Mark tiba di sekolah pagi-pagi sekali. Dalam genggamannya terselip sepucuk amplop warna merah hati. Pipinya bersemu akibat gelitikan kupu-kupu yang beterbangan di dalam perutnya sejak semalam.

Di lorong tempat loker-loker berjajar rapi, Mark berjalan pelan. Kepalanya menoleh ke segala penjuru, memastikan bahwa hanya ada dirinya di tempat itu. Aman!

Debar-debar mengiringi langkahnya menuju loker nomor 221. Debar-debar makin kencang saat wajah Mark berhadapan dengan hiasan magnet berbentuk kepala macan yang ditempel pada pintu loker. Ia kembali celingukan, memastikan sebenar-benar bahwa tidak ada orang lain di sana sebelum menyelipkan amplop ke dalam loker. Aman, aman!

Satu tarikan napas panjang mengiringi perjalanan si amplop menyusup ke dalam loker. Batin Mark meneriakkan racauan, selang-seling antara memohon restu Tuhan dan variasi umpatan buat diri sendiri yang terlalu berani mengirimi si pemilik loker sepucuk surat cinta.

Tarikan napas panjang tadi ia lepas keras-keras saat suratnya telah hilang dari pandangan. Mark menangkupkan wajah pada kedua tangan untuk menutupi rona merah yang saturasinya makin kuat. Masih dengan wajah tertutup tangan, Mark balik badan.

Detik berikutnya, tubuh Mark terantuk figur tinggi-besar. Takut-takut, diangkatnya wajah menghadap depan. Bola matanya membelalak sangat lebar mendapati dada bidang dengan badge nama tersandang di sisi kanan. Padanya terbordir susunan huruf cetak: LUCAS WONG.

Mark malu, sangat malu. Ia tertangkap basah, basah kuyup. Perbuatannya terpergok oleh Lucas, si pemilik loker. Si pemilik hati Mark.

Kaki dan tangannya mendadak kebas. Mukanya memanas. Mark ingin kabur, tapi ditahan oleh dua tangan besar yang bertengger di pundaknya.

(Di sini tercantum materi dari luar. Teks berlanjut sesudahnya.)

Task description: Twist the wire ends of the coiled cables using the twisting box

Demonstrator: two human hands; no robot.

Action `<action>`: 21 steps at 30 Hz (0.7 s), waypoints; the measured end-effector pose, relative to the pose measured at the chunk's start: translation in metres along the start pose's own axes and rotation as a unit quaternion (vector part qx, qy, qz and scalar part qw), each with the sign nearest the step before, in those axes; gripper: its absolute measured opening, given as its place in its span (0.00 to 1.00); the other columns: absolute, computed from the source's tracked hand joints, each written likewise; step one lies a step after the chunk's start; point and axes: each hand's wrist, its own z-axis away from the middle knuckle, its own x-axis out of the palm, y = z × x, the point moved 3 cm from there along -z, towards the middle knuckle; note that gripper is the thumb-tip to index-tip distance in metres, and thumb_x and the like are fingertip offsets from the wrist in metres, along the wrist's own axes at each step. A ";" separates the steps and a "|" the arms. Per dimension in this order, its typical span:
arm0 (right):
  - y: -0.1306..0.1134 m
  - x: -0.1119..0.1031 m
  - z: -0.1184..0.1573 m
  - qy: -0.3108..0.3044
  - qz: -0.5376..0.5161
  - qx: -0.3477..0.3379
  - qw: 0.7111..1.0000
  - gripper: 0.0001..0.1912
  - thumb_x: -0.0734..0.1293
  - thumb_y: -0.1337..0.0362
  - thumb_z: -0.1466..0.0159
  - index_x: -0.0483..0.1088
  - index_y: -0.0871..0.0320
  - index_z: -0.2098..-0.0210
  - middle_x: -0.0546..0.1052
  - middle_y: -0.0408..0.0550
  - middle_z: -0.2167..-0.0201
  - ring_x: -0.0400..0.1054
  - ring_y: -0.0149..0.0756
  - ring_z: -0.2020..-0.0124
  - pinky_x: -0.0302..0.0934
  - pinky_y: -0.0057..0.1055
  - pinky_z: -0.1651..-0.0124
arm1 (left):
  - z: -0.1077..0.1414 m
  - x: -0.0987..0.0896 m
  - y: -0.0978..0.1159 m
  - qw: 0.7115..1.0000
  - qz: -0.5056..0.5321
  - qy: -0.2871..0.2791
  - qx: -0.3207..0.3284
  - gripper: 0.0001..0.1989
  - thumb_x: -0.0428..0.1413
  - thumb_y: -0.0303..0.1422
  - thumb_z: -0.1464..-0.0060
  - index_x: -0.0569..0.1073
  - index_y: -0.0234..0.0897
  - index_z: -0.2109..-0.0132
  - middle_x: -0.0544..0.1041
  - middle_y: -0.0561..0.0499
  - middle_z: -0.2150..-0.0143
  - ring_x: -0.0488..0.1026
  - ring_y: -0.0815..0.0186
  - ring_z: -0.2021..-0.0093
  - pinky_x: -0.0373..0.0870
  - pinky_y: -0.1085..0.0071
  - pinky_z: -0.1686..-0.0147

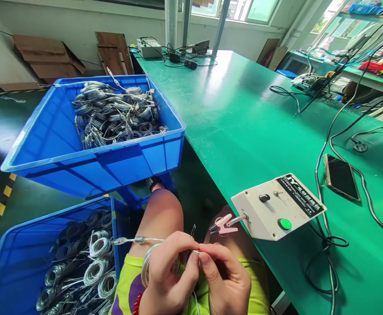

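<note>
"Two hands, one coil of clear-jacketed cable: where is it?"

"Left of the control box and nearer the person, over the lap. The loops lie against the left hand, and a pale lead with a plug sticks out beyond them."

"How is the grip, left and right?"

"Together on both sides. The left thumb and forefinger pinch the thin wire ends, and the right hand meets them there, thumb and forefinger nearly tip to tip with the left. The other left fingers curl by the loops; how firmly they press, I cannot tell."

"Heavy, would you say?"

"Light, I judge. The jacket looks springy and a bit slick, so the loops may slide or fan out if held loosely. Best to cradle the bundle across its whole thickness."

"And the ends?"

"Soft, bendy and easily nicked. They want fingertips only, close to where the jacket stops, with no hard tug."

"What is near?"

"A pink clip on the shaft at the control box's left side, apart from both hands. The box sits on the green surface; left of it, a blue bin bears more coils."
</note>
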 end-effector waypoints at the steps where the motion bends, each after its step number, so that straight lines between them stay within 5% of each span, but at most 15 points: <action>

"Terima kasih buat suratnya, Mark Lee. Kuharap kamu nggak keberatan kalau kuminta membacakannya sekalian."

Mark menggeleng panik. "Nggak, nggak bisa! Nggak mau baca!"

Lucas tersenyum lebar. Salah satu tangannya beralih ke kepala Mark, mengusak rambut Mark yang tersisir rapi. "Baik."

"Lucas," cicit Mark, "A-aku mau ke kelas."

"Sebentar," Lucas menahan Mark yang sudah pasang ancang-ancang untuk lari. Kemudian, ia meloloskan lengan kanannya dari cangklongan ransel. Tangan kanannya buru-buru membuka resleting ransel, lalu merogoh sesuatu di dalamnya. Bibirnya mengulas senyum tipis saat menarik ke luar sekotak cokelat.

"Buat Mark. Selamat hari kasih sayang!"

Mark menggumamkan ucapan terima kasih. Perasaan salah tingkah membajak benaknya, membuat sel otaknya malfungsi. Tanpa permisi, Mark menghambur ke kelas dengan langkah terhuyung; nyaris menabrak papan mading di ujung lorong. Kotak cokelat dalam genggaman sebagai balas atas surat cintanya.